Aim of the exercise - In the listing below, tally each line that contains "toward". Reply with the total only.

● ● ●

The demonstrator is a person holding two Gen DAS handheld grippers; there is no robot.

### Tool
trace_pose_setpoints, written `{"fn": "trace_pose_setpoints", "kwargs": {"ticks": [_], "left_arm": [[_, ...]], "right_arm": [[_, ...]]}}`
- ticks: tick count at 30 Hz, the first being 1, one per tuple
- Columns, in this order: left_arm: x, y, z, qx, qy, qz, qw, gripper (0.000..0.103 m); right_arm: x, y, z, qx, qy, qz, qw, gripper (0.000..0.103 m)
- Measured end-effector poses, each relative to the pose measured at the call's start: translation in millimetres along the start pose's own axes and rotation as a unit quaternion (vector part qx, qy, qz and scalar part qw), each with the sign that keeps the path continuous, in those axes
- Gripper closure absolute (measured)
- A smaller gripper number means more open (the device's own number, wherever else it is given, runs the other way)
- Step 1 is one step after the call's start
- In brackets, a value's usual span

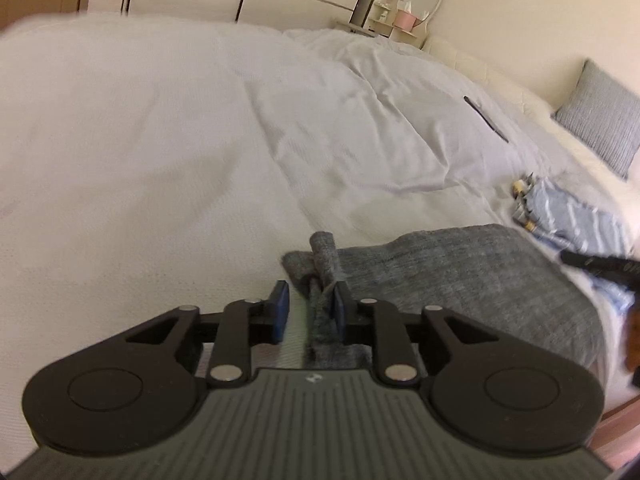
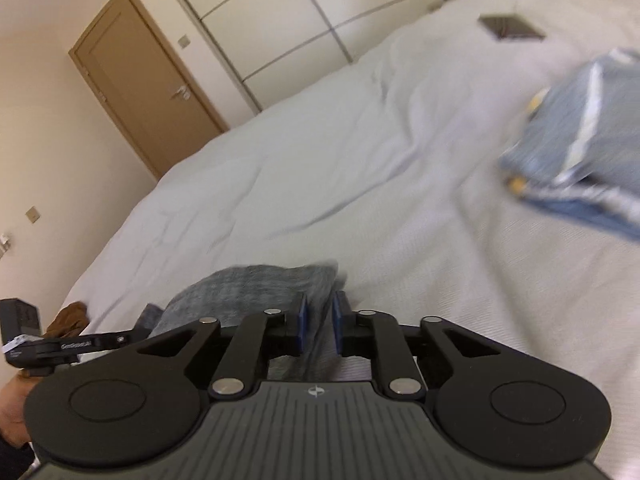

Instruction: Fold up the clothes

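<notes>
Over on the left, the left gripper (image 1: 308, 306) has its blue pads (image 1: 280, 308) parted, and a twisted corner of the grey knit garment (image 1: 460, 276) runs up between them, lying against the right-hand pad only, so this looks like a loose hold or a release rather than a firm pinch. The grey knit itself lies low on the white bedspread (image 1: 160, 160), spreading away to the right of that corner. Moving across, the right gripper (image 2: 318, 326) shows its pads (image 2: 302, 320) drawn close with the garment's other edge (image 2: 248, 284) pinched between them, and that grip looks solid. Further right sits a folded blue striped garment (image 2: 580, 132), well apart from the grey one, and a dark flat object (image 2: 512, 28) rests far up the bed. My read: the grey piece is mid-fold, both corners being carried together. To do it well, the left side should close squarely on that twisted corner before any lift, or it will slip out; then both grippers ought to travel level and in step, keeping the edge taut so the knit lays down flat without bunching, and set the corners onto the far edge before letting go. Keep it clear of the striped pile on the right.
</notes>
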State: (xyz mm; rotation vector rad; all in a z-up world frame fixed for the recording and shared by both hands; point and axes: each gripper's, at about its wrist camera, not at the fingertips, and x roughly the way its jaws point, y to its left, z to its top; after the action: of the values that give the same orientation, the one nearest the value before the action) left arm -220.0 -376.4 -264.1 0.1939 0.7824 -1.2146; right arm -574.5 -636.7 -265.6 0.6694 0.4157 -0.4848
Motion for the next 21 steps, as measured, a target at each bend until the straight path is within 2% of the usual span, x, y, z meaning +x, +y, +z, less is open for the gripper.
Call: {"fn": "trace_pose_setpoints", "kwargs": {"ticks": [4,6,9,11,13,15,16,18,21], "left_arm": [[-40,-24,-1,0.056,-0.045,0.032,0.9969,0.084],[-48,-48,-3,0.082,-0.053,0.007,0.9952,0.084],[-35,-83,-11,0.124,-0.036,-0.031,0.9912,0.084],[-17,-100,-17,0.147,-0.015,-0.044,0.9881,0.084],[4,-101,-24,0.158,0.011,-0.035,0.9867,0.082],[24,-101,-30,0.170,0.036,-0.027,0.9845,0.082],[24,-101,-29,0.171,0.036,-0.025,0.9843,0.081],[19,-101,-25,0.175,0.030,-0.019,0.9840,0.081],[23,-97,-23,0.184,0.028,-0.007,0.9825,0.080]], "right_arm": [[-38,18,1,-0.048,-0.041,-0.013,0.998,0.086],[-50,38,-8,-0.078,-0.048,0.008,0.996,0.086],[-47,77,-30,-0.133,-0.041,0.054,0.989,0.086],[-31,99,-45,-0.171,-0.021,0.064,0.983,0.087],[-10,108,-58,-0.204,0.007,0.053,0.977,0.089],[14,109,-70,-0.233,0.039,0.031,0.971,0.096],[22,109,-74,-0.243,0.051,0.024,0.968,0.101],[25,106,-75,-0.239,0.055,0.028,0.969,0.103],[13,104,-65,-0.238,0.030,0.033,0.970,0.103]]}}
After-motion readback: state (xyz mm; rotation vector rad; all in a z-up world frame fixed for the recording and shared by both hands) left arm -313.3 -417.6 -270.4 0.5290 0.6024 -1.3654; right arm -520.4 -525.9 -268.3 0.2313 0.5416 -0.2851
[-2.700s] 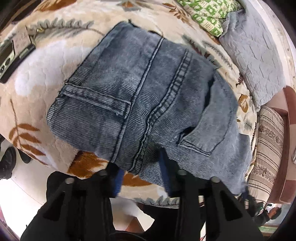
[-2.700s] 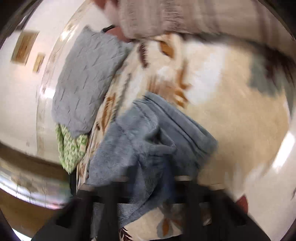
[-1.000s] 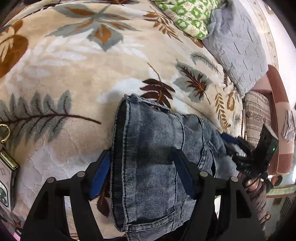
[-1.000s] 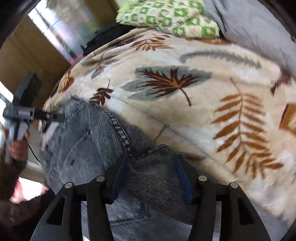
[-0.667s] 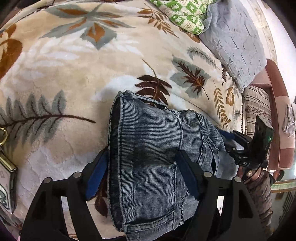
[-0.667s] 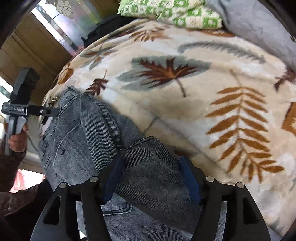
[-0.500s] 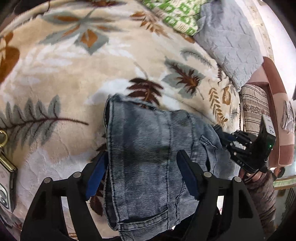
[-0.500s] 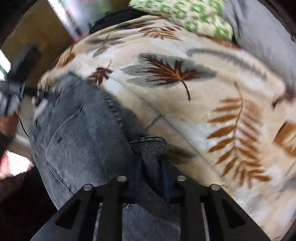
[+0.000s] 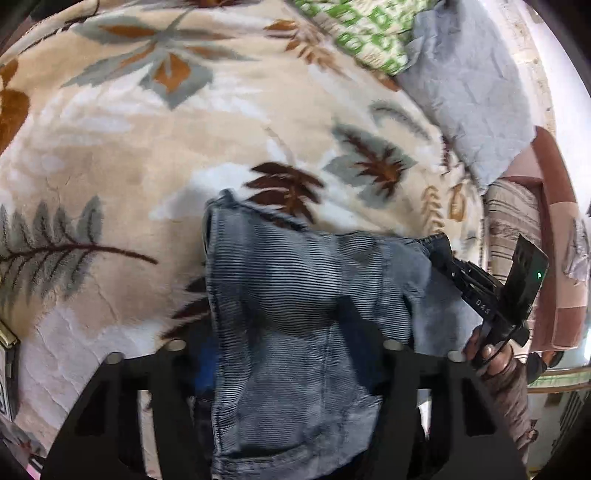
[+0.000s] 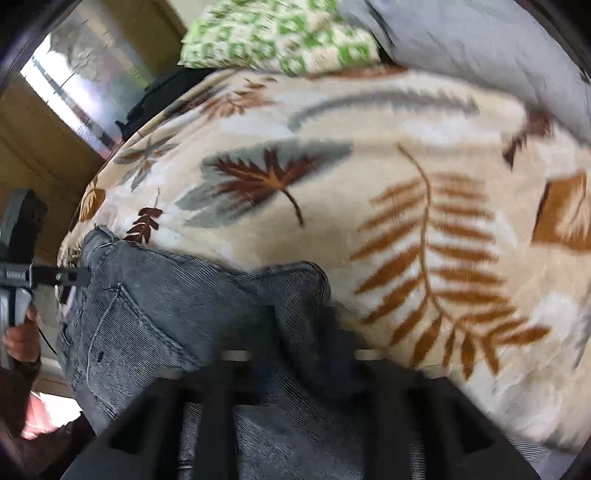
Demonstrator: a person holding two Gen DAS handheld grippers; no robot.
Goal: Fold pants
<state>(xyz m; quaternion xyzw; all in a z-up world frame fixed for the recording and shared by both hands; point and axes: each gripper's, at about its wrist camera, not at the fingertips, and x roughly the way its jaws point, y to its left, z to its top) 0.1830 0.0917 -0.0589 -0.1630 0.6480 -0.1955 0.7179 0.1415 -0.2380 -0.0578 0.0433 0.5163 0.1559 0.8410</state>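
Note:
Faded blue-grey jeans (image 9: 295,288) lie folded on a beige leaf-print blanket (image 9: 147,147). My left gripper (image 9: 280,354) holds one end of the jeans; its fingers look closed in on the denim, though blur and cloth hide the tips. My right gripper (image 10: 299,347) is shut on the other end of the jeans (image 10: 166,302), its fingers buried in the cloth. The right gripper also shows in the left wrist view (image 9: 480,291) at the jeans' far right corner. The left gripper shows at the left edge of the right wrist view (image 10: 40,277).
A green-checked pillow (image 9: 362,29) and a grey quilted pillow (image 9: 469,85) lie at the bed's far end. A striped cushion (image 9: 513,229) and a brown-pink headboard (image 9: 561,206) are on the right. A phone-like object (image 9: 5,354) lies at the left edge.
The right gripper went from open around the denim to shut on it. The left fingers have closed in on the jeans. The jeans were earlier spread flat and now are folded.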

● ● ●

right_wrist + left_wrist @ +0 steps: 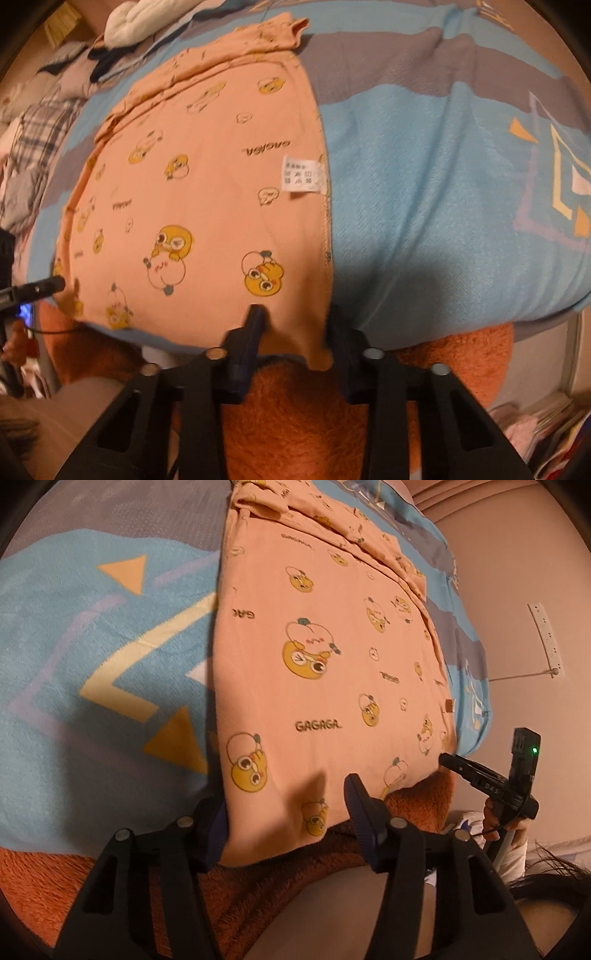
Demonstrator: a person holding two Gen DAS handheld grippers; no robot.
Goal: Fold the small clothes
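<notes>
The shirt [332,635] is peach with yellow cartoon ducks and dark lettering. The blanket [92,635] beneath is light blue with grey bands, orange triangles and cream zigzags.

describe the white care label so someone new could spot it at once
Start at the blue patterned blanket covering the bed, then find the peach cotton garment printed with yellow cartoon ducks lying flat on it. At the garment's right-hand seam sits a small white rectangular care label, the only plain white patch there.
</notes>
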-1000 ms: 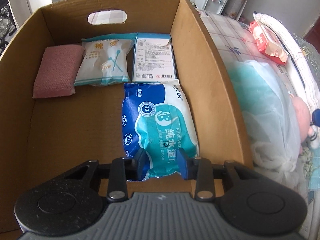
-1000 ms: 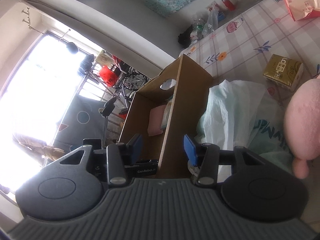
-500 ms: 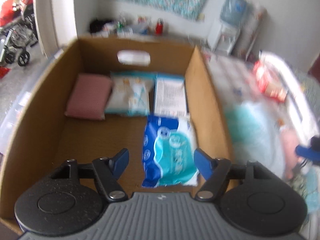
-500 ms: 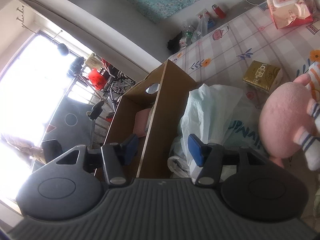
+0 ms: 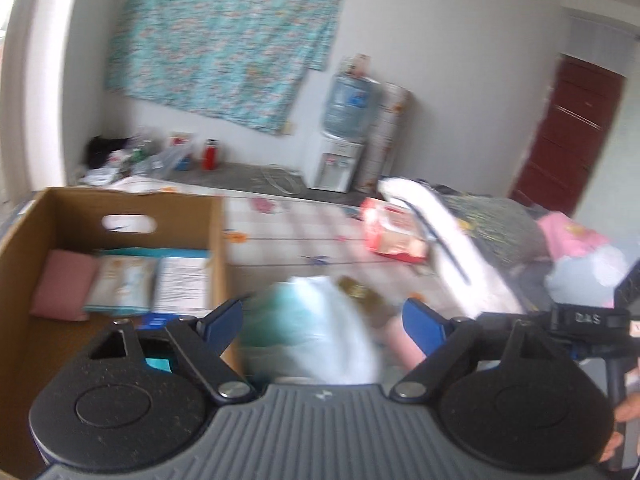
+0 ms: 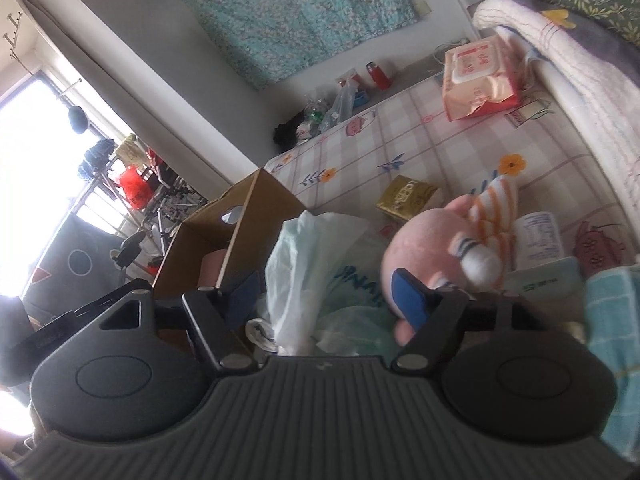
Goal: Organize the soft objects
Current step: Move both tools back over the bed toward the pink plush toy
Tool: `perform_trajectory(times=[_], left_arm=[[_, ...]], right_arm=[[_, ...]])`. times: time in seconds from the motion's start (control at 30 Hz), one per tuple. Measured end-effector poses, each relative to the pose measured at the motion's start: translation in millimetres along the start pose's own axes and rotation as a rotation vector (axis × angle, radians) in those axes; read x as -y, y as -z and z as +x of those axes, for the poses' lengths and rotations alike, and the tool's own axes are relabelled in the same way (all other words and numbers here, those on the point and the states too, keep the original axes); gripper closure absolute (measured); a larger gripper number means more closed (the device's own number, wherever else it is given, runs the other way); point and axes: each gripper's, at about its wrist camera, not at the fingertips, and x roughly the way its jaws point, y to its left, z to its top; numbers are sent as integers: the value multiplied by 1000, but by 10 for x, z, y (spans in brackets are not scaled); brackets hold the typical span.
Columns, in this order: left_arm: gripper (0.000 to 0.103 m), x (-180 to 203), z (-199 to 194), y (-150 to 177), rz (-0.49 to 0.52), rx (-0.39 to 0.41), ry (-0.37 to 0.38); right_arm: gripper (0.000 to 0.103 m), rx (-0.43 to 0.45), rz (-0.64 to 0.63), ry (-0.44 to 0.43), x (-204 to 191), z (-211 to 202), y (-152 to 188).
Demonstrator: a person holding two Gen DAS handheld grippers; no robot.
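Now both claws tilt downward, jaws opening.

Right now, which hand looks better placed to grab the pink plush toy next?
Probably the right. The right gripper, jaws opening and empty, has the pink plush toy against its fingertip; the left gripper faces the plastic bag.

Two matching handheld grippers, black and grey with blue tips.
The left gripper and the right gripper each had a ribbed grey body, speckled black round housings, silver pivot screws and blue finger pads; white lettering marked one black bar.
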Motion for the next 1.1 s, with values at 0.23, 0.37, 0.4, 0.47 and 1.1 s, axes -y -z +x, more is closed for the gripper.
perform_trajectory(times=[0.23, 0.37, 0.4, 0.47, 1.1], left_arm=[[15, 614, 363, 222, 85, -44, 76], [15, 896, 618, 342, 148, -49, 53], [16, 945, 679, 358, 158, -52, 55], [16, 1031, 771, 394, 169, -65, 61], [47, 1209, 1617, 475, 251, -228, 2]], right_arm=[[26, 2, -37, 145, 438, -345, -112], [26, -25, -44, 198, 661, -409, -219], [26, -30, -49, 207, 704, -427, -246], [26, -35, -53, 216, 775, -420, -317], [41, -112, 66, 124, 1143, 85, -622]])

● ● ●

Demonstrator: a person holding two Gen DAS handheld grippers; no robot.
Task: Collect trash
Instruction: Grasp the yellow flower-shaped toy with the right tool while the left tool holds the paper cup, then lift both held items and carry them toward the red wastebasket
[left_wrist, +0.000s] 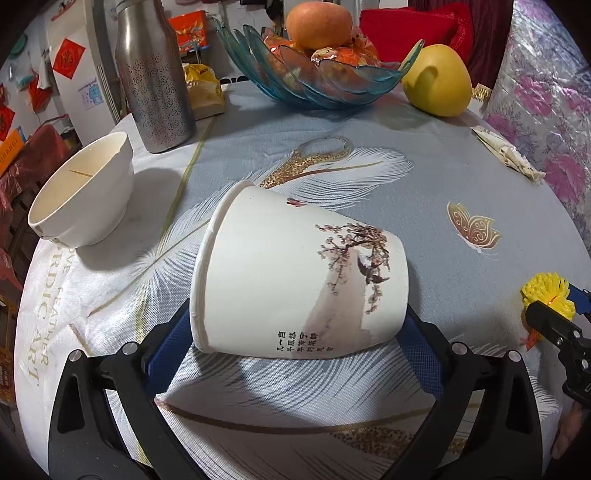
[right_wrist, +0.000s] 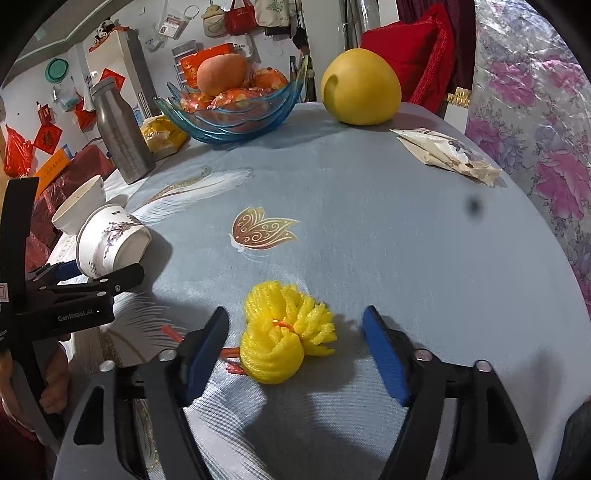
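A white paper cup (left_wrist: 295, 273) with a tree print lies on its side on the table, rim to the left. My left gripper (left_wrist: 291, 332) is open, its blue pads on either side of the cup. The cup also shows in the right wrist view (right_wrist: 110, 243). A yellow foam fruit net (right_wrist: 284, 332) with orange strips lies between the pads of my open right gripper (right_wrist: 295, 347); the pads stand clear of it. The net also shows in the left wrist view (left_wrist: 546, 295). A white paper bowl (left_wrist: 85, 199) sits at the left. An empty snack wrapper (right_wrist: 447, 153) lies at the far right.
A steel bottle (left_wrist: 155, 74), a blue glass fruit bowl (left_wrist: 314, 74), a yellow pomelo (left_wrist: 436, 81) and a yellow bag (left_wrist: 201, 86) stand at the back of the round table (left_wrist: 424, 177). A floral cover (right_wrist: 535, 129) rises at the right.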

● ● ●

Finished task - 2